*** Information Section Begins ***
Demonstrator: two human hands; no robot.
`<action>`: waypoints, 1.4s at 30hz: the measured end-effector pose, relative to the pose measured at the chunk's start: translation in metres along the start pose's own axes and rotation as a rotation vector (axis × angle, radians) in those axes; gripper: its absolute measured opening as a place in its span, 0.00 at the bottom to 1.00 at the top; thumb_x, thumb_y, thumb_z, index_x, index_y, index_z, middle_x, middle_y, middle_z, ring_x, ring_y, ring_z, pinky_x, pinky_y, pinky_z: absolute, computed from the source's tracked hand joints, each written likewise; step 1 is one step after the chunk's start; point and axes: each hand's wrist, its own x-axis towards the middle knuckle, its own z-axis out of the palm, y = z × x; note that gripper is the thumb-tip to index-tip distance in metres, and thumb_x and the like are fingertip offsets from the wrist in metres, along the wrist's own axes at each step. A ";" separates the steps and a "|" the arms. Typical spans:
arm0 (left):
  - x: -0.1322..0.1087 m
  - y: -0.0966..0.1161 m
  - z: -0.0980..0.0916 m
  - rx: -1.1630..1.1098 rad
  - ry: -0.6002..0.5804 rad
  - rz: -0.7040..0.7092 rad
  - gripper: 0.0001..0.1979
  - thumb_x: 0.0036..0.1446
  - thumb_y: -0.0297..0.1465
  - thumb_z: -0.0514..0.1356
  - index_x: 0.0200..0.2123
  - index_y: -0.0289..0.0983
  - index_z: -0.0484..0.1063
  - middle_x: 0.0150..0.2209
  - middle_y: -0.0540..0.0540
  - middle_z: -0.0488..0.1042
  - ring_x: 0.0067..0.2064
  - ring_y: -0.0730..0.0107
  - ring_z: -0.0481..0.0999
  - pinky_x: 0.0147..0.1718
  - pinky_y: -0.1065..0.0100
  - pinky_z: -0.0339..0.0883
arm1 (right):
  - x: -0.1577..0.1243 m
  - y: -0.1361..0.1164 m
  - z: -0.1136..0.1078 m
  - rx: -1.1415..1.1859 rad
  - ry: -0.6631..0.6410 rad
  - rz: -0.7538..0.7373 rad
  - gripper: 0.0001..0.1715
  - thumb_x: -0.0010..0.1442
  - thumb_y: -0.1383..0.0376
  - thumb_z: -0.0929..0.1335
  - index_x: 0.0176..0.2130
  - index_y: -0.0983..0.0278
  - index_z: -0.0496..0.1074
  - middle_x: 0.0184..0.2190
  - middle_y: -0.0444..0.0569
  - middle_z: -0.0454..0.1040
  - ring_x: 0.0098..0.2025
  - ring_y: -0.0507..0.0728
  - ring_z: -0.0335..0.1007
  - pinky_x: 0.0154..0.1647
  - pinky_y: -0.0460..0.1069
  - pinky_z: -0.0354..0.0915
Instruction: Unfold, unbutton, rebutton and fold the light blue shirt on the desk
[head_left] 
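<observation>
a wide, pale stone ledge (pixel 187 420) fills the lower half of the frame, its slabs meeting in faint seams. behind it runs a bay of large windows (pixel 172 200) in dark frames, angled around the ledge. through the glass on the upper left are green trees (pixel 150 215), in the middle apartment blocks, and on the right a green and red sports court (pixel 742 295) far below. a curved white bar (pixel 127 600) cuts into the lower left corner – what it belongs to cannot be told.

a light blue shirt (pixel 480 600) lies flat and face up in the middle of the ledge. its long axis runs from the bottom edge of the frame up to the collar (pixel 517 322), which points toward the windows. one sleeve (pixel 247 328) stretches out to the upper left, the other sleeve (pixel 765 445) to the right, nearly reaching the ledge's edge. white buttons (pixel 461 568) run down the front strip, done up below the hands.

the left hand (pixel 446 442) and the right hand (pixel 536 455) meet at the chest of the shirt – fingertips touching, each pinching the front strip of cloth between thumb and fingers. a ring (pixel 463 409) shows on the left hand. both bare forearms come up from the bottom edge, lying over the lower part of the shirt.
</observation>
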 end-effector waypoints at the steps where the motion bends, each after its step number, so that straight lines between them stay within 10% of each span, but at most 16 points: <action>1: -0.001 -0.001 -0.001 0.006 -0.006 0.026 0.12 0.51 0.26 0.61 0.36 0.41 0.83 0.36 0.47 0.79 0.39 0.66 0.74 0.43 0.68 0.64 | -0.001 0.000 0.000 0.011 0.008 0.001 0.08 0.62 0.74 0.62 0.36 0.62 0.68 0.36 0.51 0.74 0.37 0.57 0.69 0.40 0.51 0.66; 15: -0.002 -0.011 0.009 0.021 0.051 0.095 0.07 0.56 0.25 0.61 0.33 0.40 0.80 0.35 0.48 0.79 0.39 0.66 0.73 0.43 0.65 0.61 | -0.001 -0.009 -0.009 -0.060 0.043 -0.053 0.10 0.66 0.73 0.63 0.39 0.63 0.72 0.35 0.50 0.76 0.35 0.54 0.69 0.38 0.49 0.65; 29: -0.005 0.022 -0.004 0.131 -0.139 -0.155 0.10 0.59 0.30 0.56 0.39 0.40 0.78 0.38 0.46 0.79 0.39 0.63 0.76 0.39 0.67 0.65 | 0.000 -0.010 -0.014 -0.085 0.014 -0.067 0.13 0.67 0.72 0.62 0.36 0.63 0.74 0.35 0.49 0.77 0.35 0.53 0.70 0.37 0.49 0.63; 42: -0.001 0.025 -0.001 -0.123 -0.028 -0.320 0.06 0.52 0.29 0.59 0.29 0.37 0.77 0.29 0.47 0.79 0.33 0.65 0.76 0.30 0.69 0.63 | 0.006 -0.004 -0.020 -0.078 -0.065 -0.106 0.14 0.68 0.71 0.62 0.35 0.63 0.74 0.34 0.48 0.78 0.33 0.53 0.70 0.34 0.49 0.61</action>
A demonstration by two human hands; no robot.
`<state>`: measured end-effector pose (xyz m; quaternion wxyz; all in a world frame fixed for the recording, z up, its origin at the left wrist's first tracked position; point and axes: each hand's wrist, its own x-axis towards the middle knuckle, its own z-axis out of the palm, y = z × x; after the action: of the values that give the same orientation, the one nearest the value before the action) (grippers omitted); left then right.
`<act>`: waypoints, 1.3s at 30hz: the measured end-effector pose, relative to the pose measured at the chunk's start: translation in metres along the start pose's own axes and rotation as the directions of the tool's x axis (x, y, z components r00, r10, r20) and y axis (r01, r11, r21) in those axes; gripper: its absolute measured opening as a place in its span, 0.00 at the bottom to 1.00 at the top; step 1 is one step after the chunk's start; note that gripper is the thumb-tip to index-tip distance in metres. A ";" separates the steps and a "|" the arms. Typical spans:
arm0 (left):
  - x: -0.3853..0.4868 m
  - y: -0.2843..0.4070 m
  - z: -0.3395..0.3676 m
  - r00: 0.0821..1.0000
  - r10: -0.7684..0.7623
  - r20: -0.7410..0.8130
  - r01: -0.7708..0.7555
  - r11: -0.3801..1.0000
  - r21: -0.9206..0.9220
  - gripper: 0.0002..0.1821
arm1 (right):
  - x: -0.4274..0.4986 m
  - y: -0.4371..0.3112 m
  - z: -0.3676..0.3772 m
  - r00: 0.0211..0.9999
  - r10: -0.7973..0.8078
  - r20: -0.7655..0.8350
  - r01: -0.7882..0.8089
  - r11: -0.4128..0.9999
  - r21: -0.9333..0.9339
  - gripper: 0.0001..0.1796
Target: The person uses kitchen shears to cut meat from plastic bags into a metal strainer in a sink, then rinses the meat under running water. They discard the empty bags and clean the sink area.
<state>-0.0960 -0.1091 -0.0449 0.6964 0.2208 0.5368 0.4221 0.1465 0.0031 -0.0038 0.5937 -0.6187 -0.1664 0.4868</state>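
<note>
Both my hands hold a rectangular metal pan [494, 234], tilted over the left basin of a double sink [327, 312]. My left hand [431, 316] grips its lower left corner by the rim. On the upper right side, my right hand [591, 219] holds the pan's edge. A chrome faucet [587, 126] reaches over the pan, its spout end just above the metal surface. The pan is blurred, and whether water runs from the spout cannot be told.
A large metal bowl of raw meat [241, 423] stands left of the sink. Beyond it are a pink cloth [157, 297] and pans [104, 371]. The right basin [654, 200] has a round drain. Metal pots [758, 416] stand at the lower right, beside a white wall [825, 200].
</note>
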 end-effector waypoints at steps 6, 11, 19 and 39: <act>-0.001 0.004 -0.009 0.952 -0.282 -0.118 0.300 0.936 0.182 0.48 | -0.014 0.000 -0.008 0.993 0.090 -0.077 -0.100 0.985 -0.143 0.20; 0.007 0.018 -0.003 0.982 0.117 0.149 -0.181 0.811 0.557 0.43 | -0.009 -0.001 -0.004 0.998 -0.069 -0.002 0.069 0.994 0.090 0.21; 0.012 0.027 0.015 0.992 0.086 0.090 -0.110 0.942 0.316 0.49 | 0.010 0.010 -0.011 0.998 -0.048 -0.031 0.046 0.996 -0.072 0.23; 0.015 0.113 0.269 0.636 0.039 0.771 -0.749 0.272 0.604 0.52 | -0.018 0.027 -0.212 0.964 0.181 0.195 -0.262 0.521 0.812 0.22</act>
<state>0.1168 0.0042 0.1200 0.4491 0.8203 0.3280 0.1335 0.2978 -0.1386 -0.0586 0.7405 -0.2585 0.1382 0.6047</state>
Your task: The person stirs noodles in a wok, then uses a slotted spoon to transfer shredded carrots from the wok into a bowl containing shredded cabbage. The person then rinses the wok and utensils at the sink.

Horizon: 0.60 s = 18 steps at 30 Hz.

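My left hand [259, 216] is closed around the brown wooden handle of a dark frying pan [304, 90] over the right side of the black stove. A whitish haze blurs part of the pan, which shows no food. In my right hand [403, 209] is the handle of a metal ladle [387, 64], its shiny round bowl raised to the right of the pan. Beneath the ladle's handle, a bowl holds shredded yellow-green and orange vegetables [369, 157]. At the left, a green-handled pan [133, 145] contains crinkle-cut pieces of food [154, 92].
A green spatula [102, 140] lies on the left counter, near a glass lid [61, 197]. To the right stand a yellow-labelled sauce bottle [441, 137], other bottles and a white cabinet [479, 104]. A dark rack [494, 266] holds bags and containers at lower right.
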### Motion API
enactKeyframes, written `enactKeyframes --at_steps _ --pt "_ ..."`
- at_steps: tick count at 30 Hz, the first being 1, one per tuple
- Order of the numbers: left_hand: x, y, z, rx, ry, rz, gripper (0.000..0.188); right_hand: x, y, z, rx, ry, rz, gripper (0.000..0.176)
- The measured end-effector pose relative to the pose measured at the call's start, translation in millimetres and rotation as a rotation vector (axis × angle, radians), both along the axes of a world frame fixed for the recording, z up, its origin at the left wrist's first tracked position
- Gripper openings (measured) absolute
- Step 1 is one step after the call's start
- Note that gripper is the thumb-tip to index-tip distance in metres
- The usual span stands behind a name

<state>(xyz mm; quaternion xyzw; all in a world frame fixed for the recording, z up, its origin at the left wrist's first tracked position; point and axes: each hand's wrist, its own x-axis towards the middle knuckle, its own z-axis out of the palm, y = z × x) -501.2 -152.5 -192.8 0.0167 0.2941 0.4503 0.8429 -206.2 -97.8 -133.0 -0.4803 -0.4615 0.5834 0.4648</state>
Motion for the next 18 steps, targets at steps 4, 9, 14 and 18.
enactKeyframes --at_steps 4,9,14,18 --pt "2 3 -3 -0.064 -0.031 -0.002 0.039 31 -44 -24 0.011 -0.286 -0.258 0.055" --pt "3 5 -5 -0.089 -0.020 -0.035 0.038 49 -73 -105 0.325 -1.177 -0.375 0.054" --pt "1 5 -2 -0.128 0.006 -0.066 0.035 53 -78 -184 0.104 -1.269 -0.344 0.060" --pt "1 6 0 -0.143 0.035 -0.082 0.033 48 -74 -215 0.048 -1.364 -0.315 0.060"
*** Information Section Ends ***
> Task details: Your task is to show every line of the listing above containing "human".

> Output for this task:
Demonstrator: two human hands; no robot.
A demonstration by two human hands; no robot.

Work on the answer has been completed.